Brian O’Halloran as Dante Hicks
Jeff Anderson as Randal Graves
Rosario Dawson as Becky
Trevor Fehrman as Elias
Jennifer Schwalbach as Emma
Jason Mewes as Jay
Kevin Smith as Silent Bob
Jake Richardson as Teen #1
Ethan Suplee as Teen #2
Jason Lee as Lance Dowds
Kevin Weisman as Hobbit Lover
Wanda Sykes as Wife
Earthquake as Husband
Ben Affleck as Gawking Guy
Zak Charles Knutson as Sexy Stud
Directed by Kevin Smith
Since making his debut “Clerks” twelve years ago, Kevin Smith has created a niche audience with his often juvenile frat boy humor, and like the unconverted, I can take it in small doses or leave it altogether. He softened up a bit with his 2004 attempt at a mainstream romantic girl, “Jersey Girl,” but in returning to his roots, Smith proves that he’s still the same guy that won audiences over twelve years ago. And yet, this time, he approaches his subjects with a more mature perspective to offer a clever alternative to the dumb comedies currently coming out of Hollywood.
“Clerks II” opens just like “Clerks 1”–in black and white–with Brian O’Halloran’s Dante arriving to open the Quick Stop. This time, when he lifts the gate, the place is on fire, in full color no less, letting us know we’re not in for a retread of the first movie. Months later, Dante and his partner-in-crime, Jeff Anderson’s Randal, are working at a fast food joint, still mocking and ignoring their customers to argue about movies or anything else on their mind. At least Dante has made an effort to grow up, now engaged to a beautiful woman, and the movie shows Dante’s last day in New Jersey before moving down to Florida to marry his fiancé.
Like the original, the sequel is made up of vignettes or skits, but there’s more of a purpose to the story in showing how these guys deal with still having to work a dead-end job in their thirties and how their friendship may soon come to an end once Dante moves away. Despite the required sentimentality, things never gets as touchy-feely as Ed Burns’ recent “Groomsmen,” but their friendship often takes a backseat to Dante’s feelings for his boss Becky, played by Rosario Dawson. These relationships really are the best part of the movie, showing why Smith is such a solid writer. He uses everything he’s learned in the past 12 years as a filmmaker and as a person to show that he can make a far more cohesive film. That said, he rarely pulls his punches and he goes out of his way to up the gross-out ante with bizarre sex acts, almost as if he’s overcompensating for “Jersey Girl.” Still, it’s the intelligent look at relationships that keeps the movie from devolving into one long string of racist, sexist and homophobic jokes, though you’ll probably find yourself laughing despite yourself, knowing that they would normally offend or anger a sane person.
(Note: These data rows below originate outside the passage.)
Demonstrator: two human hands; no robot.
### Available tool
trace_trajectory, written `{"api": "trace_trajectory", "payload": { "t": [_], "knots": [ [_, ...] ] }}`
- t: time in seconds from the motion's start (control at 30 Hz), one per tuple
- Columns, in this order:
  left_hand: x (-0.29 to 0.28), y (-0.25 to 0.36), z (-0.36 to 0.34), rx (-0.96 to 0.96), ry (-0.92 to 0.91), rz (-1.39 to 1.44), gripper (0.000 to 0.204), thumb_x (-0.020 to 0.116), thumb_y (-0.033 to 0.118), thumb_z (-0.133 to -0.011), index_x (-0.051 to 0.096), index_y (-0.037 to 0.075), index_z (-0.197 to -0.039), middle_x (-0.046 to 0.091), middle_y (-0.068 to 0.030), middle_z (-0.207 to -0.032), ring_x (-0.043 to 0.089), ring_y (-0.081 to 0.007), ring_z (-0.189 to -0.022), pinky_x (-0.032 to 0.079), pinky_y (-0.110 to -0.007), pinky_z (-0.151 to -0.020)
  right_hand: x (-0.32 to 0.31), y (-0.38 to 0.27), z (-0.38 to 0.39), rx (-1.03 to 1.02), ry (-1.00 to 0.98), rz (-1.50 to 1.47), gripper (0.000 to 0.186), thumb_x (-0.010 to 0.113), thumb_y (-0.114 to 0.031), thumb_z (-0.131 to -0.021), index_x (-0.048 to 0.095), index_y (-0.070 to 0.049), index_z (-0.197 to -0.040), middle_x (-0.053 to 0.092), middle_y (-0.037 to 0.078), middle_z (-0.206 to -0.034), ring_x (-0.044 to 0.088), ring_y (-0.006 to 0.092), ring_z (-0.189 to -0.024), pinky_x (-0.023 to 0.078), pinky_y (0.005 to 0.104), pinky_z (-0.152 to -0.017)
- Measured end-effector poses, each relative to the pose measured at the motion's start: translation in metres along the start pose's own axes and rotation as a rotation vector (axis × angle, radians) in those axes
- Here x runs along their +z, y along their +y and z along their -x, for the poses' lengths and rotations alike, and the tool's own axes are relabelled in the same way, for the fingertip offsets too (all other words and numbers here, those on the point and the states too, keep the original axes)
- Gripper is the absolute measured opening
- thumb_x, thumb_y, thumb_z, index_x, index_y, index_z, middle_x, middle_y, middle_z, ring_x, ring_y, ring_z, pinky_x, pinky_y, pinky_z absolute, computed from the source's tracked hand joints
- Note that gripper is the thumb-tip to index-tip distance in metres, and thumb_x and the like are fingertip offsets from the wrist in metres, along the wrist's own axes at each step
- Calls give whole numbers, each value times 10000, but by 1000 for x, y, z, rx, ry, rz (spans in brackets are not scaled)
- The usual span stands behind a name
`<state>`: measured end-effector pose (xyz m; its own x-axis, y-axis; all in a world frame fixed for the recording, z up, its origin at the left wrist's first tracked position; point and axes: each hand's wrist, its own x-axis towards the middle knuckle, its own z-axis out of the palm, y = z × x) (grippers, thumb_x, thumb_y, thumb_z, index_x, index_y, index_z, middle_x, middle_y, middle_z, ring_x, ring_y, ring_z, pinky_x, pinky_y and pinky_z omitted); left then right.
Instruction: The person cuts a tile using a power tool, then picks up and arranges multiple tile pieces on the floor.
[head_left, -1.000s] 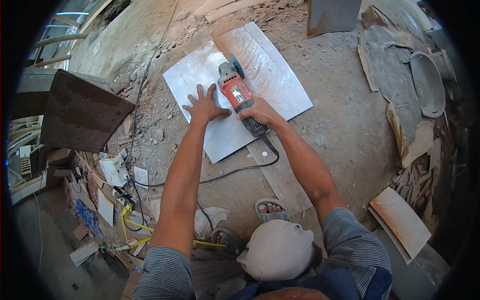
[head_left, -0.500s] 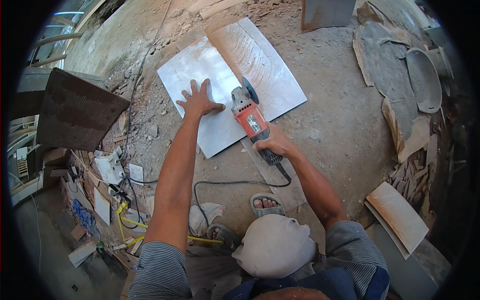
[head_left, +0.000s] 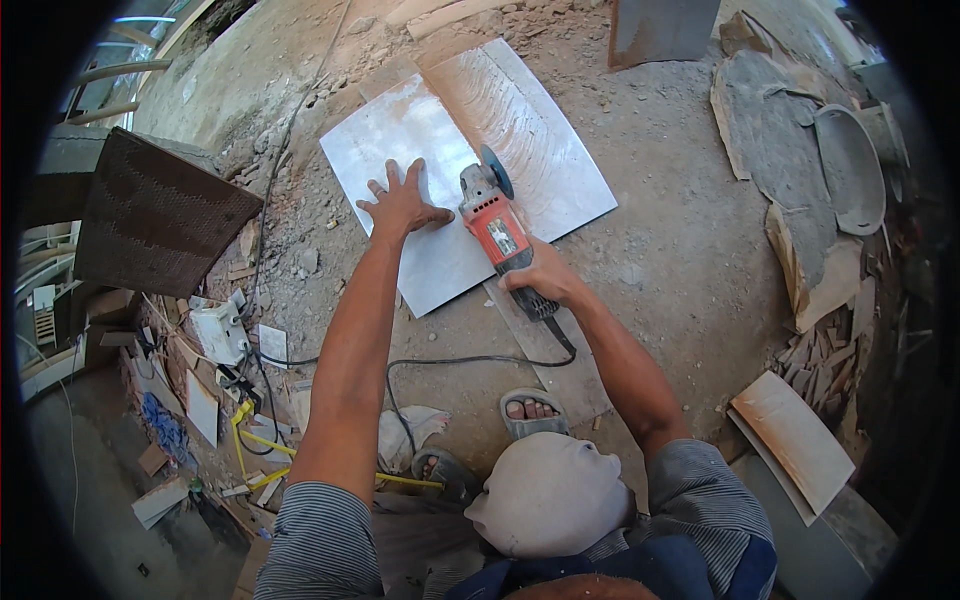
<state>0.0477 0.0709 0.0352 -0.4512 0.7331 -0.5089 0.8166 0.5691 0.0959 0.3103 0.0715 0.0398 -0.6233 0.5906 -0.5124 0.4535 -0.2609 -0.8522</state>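
Note:
A large pale tile (head_left: 432,278) lies on the dirt floor in front of me, its right half streaked with reddish dust from a line near the middle. My left hand (head_left: 402,208) rests on the tile's left half with fingers spread. Wrapped around the dark rear body of a red and grey angle grinder (head_left: 492,225) is my right hand (head_left: 547,277). The grinder's thin disc (head_left: 497,172) stands edge-on over the dusty line; whether it touches the tile I cannot tell. A black power cord (head_left: 470,358) trails from the grinder's rear toward the left.
A white socket box (head_left: 220,333) with cables sits left among tile scraps. A brown textured panel (head_left: 165,220) leans at the left. Cut tiles (head_left: 795,440) lie at the right, below torn sheeting and a grey basin (head_left: 850,170). My sandalled foot (head_left: 532,410) is close to the cord.
The grinder has shifted slightly away from me and to the left over the tile. My left hand keeps its place on the tile. The whole view has shifted a little.

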Motion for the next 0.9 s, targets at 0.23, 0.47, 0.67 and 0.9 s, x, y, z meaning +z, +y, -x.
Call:
{"api": "trace_trajectory", "payload": {
  "t": [0.23, 0.47, 0.67, 0.9],
  "knots": [
    [1, 5, 0, -4, -9, 6, 1202, 818, 580, -502, 212, 330, -1509, 83, -137, -1598, 166, -529, -1397, 177, -733, -1050, -4, -18, -30, -27, -16, -84, 667, 770, -212, -593, 535, 45, -1161, 625, 131, -964, 597, 216, -833, 477, 307, -793],
    [0, 0, -2, -6, 2, -20, 1210, 818, 592, -501, 204, 332, -1511, 75, -140, -1598, 173, -538, -1390, 187, -737, -1046, -4, 0, 17, 36, 1, 77, 661, 774, -247, -585, 562, 32, -1145, 646, 151, -985, 604, 231, -894, 469, 327, -823],
    [2, 2, -3, 10, 4, -13, 1212, 823, 591, -501, 205, 332, -1511, 73, -149, -1597, 166, -548, -1387, 184, -743, -1041, -6, 29, 58, 67, 7, 87, 675, 771, -271, -553, 585, 5, -1140, 651, 150, -1006, 618, 256, -907, 472, 338, -836],
    [1, 1, -1, 0, 0, -5, 1193, 826, 580, -510, 222, 327, -1507, 82, -155, -1596, 153, -555, -1387, 180, -747, -1041, -2, 32, 65, 78, -18, 49, 668, 760, -275, -555, 587, 2, -1138, 649, 142, -1001, 616, 254, -905, 472, 333, -838]
  ]
}}
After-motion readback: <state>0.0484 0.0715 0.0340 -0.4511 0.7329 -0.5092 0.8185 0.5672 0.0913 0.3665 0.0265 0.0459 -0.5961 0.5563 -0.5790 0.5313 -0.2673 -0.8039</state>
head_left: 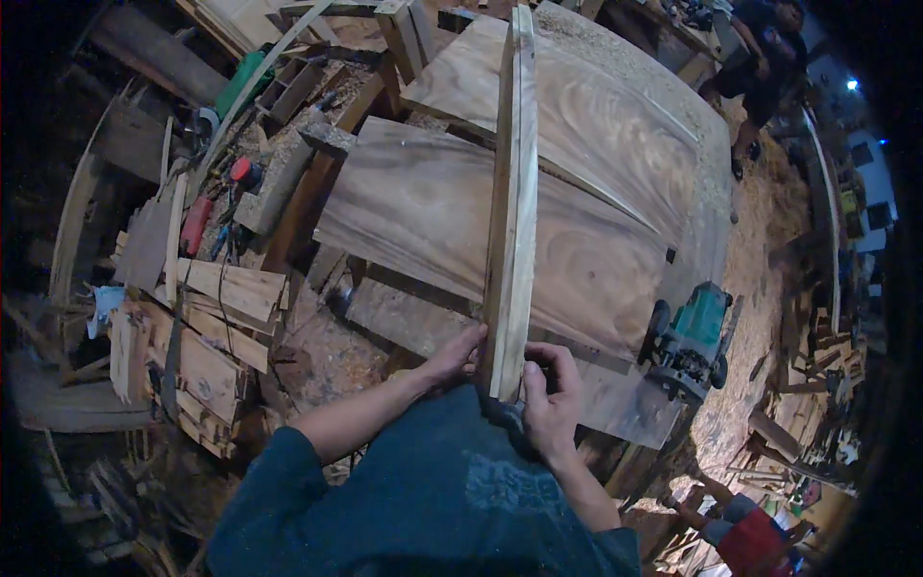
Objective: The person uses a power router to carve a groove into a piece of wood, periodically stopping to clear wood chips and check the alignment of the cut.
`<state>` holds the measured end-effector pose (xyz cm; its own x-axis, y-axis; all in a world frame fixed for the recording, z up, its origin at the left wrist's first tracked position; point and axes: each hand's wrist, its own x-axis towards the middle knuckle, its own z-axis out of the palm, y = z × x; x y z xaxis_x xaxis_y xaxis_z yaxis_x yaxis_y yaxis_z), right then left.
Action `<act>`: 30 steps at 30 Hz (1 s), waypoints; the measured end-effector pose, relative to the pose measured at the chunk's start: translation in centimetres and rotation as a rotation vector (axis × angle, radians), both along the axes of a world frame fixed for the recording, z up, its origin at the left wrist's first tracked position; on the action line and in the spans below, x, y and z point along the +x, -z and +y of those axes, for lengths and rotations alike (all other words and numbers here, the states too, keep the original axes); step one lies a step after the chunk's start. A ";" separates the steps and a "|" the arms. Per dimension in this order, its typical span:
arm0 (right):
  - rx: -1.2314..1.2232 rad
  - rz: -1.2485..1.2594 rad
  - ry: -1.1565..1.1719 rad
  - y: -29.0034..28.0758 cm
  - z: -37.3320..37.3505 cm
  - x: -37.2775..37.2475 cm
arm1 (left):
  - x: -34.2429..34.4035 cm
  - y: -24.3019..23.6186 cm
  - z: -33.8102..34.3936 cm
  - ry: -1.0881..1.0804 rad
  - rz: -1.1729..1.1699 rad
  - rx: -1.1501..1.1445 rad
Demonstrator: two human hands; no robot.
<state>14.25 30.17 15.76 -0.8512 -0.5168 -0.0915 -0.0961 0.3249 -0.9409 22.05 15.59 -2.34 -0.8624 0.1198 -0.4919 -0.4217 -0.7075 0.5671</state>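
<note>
A bundle of long, narrow wooden strips (514,221) runs away from my body, its near end just in front of my dark green shirt. My left hand (454,358) grips the left side of that end, its fingertips partly hidden by the wood. On the opposite side, my right hand (553,399) has its thumb and curled fingers against the strips' edge. The strips lie across wide, flat wooden panels (413,202) with swirling brown grain.
To the right, a green power tool (700,327) rests at the panels' edge. Stacked offcuts (216,356) and a red-capped container (246,172) are on the left. One person (764,58) stands at the far right; another in red (755,543) is at the lower right. Shavings (769,221) cover the floor.
</note>
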 end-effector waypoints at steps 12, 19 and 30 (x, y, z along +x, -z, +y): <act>-0.024 -0.087 0.030 -0.1 0.2 0.4 | -0.8 -0.9 0.2 -0.041 -0.043 0.094; -0.043 0.036 -0.066 -0.8 0.3 0.0 | -0.7 -1.3 0.3 -0.131 -0.094 0.047; 0.011 0.041 -0.153 -1.0 0.6 -0.2 | -0.3 0.1 0.6 -0.072 -0.158 0.015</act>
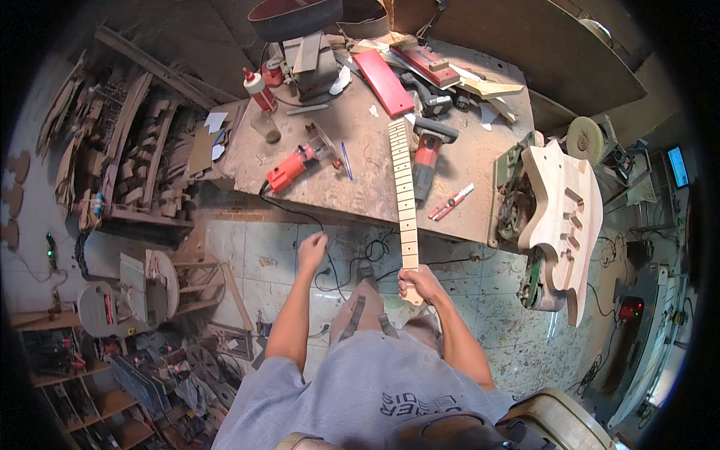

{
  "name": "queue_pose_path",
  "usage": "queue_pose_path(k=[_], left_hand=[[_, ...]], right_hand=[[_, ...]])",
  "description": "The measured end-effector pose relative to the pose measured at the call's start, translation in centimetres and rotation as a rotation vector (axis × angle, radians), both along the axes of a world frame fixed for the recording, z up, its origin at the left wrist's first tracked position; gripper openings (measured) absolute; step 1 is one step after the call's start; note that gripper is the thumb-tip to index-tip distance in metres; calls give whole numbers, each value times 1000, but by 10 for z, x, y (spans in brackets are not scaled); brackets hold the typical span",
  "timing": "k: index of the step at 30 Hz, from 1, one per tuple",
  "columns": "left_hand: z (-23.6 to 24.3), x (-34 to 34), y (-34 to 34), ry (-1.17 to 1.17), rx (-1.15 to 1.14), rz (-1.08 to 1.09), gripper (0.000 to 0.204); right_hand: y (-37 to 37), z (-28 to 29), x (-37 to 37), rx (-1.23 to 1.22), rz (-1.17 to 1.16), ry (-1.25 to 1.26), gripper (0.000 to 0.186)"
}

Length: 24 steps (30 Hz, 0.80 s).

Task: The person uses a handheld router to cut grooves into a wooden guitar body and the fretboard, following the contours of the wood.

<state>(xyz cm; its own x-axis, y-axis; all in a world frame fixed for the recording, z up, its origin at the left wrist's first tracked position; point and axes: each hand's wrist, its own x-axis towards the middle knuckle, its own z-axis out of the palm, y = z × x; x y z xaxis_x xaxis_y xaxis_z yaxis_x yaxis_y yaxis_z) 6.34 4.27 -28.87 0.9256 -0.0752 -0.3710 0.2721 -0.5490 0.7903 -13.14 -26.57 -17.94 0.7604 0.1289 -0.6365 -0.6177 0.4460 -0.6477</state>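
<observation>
In my right hand (421,285) is a pale wooden guitar neck (405,202) with dark frets and dot inlays. The fingers wrap around it close to the headstock, and its far end reaches over the workbench. My left hand (313,251) is curled closed above the floor, off the bench's front edge, with nothing showing in it. Just right of the neck lies a red and black power tool (426,159). A red-handled cutter knife (451,202) rests near the bench edge. Farther left are an orange power tool (294,169) and a blue pen (347,161).
At the right, an unfinished guitar body (551,195) with routed slots leans by a green machine (534,277). Wood offcuts, a red block (382,81) and a glue bottle (259,90) sit on the workbench (352,199). A black cable (315,217) hangs to the floor.
</observation>
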Motion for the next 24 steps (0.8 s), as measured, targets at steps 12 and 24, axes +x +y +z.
queue_pose_path(k=[12, 24], left_hand=[[-32, -87, 156, 589, 262, -2, 45], [6, 125, -47, -69, -37, 710, 33]], right_hand=[[2, -35, 108, -19, 143, 2, 20], [11, -84, 102, -637, 237, 51, 53]])
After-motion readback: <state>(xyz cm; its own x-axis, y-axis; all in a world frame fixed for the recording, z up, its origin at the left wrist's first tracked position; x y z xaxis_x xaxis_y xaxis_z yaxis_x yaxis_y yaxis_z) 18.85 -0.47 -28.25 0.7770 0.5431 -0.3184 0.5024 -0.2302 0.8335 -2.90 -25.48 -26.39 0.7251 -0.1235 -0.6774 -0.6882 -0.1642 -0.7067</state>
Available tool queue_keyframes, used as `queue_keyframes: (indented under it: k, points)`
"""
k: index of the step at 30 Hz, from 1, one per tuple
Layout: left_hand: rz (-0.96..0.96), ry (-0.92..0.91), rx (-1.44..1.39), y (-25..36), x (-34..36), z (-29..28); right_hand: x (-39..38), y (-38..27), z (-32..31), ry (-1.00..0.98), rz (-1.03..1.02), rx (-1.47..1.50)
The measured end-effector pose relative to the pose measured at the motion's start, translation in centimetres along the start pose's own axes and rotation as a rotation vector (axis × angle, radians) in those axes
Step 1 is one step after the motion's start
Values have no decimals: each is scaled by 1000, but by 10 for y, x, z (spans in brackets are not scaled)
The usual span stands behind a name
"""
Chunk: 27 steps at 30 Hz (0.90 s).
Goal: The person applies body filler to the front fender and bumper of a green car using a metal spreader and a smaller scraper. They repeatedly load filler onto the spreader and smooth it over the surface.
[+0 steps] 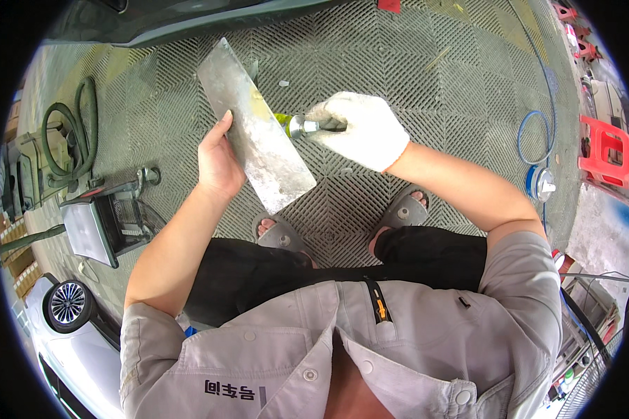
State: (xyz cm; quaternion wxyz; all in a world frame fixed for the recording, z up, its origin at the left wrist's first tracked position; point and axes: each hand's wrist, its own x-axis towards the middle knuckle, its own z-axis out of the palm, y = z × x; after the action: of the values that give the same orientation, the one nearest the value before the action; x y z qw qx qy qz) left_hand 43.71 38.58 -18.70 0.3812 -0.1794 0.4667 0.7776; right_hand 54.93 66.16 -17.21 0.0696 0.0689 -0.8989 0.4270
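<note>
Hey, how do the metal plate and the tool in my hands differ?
The metal plate is broad and flat; the tool looks narrow and rounded. The metal plate is dull grey with smudges, while the tool has yellow-green and shiny silver parts. Your bare left hand holds the metal plate; your gloved right hand holds the tool. Both have silvery surfaces.
</note>
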Motion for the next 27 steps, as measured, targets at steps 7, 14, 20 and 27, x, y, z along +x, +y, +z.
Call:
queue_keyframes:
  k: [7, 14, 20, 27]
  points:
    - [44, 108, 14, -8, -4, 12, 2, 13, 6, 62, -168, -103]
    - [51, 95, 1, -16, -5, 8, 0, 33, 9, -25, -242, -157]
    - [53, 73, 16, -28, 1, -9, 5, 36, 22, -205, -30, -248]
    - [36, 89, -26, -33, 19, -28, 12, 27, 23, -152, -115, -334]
As before, Randal’s know-it-all schtick offers some of the best laughs, taking on a new sparring partner in his 19-year-old Mooby’s coworker, a clueless virgin geek played by newcomer Trevor Fehrman, who gives Dante a much-needed break from Randal’s endless prattling. The funniest moments allow Smith to mouth off about the Transformers, The Lord of the Rings and their respective fans. There are a few “what was he thinking?” moments like when Becky tries to teach Dante to dance for his wedding, turning into an all-out dance number to the tune of the Jacksons’ “A-B-C,” like something from a Steven Chow movie
Brian O’Halloran and Jeff Anderson reprise their respective roles with suitable gusto, as if the last twelve years never happened, but it’s Rosario Dawson, looking lovelier than ever, who wins your heart, because she’s able to keep up with them by dishing out a bit of her own foul-mouthed humor.
Smith’s signature characters Jay and Silent Bob are also back, pretty much the same despite having gone through rehab to get off drugs. They show up at odd moments to supply a punch line or two, and they’re far more tolerable in small doses, because Smith insures that they never overshadow the movie’s real stars. Jason Mewes has noticeably toned Jay down a bit, but he still steals the movie with his impression of Jamie Gumb’s transvestite dance from “Silence of the Lambs.” Long-time Smith fans will also appreciate the requisite cameos by actors from previous films.
It all adds up to a great third act and a satisfying ending that resolves everything well, even closing the movie on a Soul Asylum song, just to show that Smith hasn’t gone too far away from his roots.